Destruction was heaviest at palaces and fortified sites, and none of the Mycenaean palaces of the Late Bronze Age survived (with the possible exception of the Cyclopean fortifications on the Acropolis of Athens). Thebes was one of the earliest examples of this, having its palace sacked repeatedly between 1300 and 1200 and eventually completely destroyed by fire. The extent of this destruction is highlighted by Robert Drews, who reasons that the destruction was such that Thebes did not resume a significant position in Greece until at least the late 12th century. Many other sites offer less conclusive causes; for example it is unclear what happened at Athens, although it is clear that the settlement saw a significant decline during the Bronze Age Collapse. While there is no evidence of remnants of a destroyed palace or central structure, a change in location of living quarters and burial sites demonstrates a significant recession.
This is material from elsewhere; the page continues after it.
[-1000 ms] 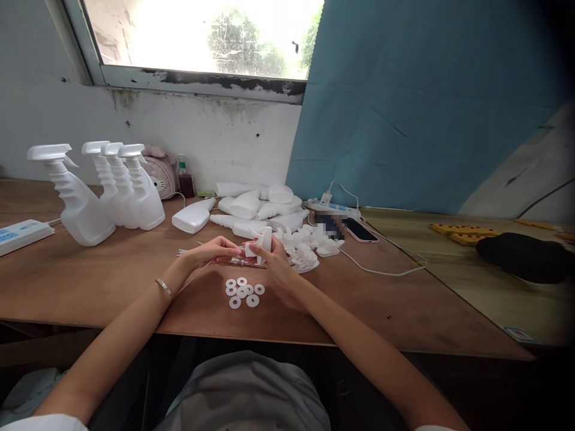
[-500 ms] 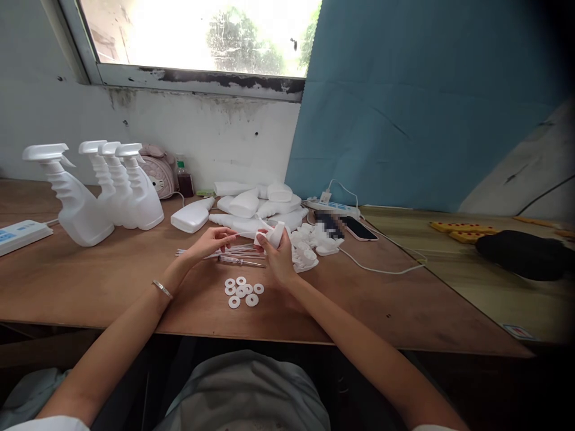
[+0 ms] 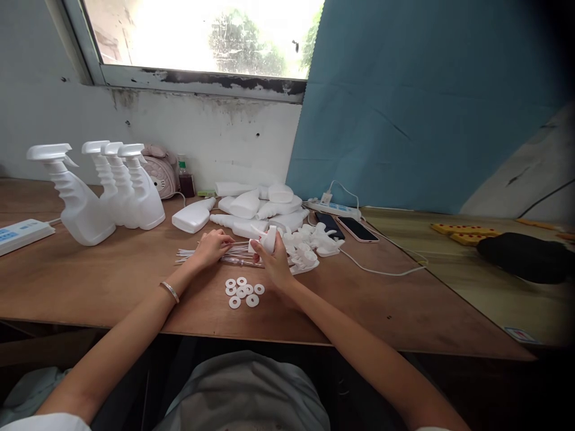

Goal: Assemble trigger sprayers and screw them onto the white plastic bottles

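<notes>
My right hand point(image 3: 275, 261) is wrapped round a white trigger spray head point(image 3: 270, 239), tilted with its nozzle end up. Between that head and my left hand point(image 3: 214, 246) runs a thin white tube point(image 3: 241, 242), pinched in my left fingertips; its far end meets the head's base. More thin tubes point(image 3: 185, 254) lie in a bundle under my left hand. A clear-handled screwdriver point(image 3: 238, 261) rests just in front of them. Several white ring washers point(image 3: 241, 291) are scattered nearer the table edge. Loose spray heads point(image 3: 304, 256) are heaped beside my right hand.
Several white bottles point(image 3: 245, 205) lie piled near the wall. Bottles with spray heads fitted point(image 3: 85, 206) stand at the left, by a power strip point(image 3: 27, 234). Two phones, one pink-edged point(image 3: 358, 229), and a white cable point(image 3: 381, 272) lie at the right. A pink bag point(image 3: 159, 173) stands behind.
Both hands have come down slightly, the right with the spray head, moving a little left. My left hand has shifted slightly, still pinching the tube.
</notes>
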A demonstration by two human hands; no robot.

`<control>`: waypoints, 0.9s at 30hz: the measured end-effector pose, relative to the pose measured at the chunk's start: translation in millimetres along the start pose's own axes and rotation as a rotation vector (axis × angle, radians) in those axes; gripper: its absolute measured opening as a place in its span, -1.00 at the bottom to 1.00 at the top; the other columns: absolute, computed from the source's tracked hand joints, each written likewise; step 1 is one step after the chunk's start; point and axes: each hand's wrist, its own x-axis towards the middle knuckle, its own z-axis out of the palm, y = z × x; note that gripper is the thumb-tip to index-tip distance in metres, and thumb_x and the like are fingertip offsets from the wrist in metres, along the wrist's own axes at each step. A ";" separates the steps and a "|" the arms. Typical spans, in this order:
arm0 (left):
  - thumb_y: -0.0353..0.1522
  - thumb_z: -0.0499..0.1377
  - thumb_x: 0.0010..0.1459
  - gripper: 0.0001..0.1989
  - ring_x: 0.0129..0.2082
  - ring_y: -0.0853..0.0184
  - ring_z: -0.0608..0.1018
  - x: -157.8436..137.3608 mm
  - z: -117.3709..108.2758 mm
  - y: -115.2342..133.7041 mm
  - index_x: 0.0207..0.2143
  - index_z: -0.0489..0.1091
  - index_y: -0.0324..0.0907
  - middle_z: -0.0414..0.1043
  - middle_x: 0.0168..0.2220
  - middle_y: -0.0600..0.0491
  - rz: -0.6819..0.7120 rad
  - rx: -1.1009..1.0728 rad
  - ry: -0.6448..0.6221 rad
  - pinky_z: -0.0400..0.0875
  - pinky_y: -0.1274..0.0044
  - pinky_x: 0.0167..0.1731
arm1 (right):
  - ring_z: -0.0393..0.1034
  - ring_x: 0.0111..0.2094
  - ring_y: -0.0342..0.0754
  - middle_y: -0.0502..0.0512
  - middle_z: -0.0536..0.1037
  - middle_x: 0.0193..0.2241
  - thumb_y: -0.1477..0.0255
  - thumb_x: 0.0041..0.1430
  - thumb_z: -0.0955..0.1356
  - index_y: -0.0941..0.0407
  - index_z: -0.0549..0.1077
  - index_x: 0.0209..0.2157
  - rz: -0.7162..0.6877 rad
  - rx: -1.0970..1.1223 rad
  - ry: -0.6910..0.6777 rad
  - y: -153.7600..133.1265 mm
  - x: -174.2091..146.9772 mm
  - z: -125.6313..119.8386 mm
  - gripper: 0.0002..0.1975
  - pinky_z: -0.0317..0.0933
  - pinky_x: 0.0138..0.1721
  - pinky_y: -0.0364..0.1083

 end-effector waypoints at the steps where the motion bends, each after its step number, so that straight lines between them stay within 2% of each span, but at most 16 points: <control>1: -0.29 0.06 0.12 -0.75 -0.28 0.24 0.43 0.2 0.7 -0.8 -0.24 0.49 -0.12 0.38 -0.32 -0.03 0.008 0.011 -0.005 0.25 0.47 -0.30 | 0.25 -0.62 -0.14 -0.11 0.34 -0.60 0.21 -0.06 0.39 0.05 0.24 -0.33 0.004 0.006 0.002 1.1 0.3 0.3 -0.68 0.16 -0.55 -0.12; 6: -0.27 0.07 0.11 -0.71 -0.18 0.19 0.39 1.2 5.3 -5.3 -0.14 0.43 -0.10 0.35 -0.24 -0.04 0.041 0.019 0.015 0.24 0.40 -0.22 | 0.24 -0.52 -0.17 -0.09 0.36 -0.52 0.23 -0.12 0.43 0.08 0.33 -0.37 0.000 0.048 0.043 4.5 4.3 0.0 -0.69 0.13 -0.46 -0.15; 9: -0.23 0.06 0.12 -0.69 -0.14 0.18 0.38 1.0 5.4 -3.8 -0.12 0.42 -0.11 0.35 -0.21 -0.04 0.071 -0.053 0.045 0.23 0.39 -0.18 | 0.25 -0.47 -0.17 -0.07 0.38 -0.50 0.23 -0.14 0.43 0.11 0.37 -0.41 0.019 0.101 0.030 4.3 6.5 -0.3 -0.70 0.13 -0.41 -0.16; 13: -0.16 0.08 0.09 -0.63 -0.12 0.17 0.37 -1.0 0.7 2.8 -0.08 0.39 -0.07 0.35 -0.16 -0.03 0.159 -0.151 -0.015 0.18 0.35 -0.12 | 0.29 -0.45 -0.16 -0.04 0.42 -0.44 0.22 -0.14 0.44 0.10 0.36 -0.33 0.088 0.223 -0.028 3.2 7.6 -0.5 -0.65 0.16 -0.41 -0.17; 19: -0.05 0.16 -0.04 -0.60 -0.12 0.13 0.32 -2.6 -2.6 4.2 -0.21 0.46 -0.07 0.38 -0.15 0.00 0.231 -0.100 -0.135 0.09 0.32 -0.13 | 0.27 -0.51 -0.19 -0.02 0.42 -0.44 0.20 -0.13 0.43 0.10 0.35 -0.33 0.197 0.343 -0.118 1.6 6.1 0.4 -0.63 0.16 -0.51 -0.19; 23: -0.07 0.17 -0.03 -0.64 -0.14 0.15 0.32 -2.3 -1.9 1.6 -0.26 0.48 -0.06 0.40 -0.17 0.01 0.260 -0.069 -0.182 0.05 0.32 -0.14 | 0.29 -0.49 -0.18 -0.01 0.41 -0.42 0.19 -0.12 0.43 0.10 0.36 -0.34 0.233 0.391 -0.169 0.5 4.5 2.1 -0.66 0.20 -0.47 -0.16; 27: -0.11 0.18 -0.01 -0.72 -0.14 0.16 0.32 -2.3 -2.4 1.4 -0.34 0.51 -0.07 0.41 -0.18 0.01 0.277 -0.068 -0.183 0.05 0.33 -0.14 | 0.24 -0.53 -0.20 -0.03 0.38 -0.47 0.20 -0.10 0.42 0.09 0.36 -0.37 0.247 0.405 -0.185 1.2 4.6 3.0 -0.69 0.14 -0.52 -0.18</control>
Furthermore, the increase in fortification at this site suggests much fear of the decline in Athens. Vincent Desborough asserts that this is evidence of later migrations away from the city in reaction to its initial decline, although a significant population did remain. It remains possible that this emigration from Athens was not flight from violence. Nancy Demand posits that environmental changes could have played an important role in the collapse of Athens. In particular Demand notes the presence of "enclosed and protected means of access to water sources at Athens" as evidence of persistent droughts in the region that could have resulted in a fragile reliance on imports.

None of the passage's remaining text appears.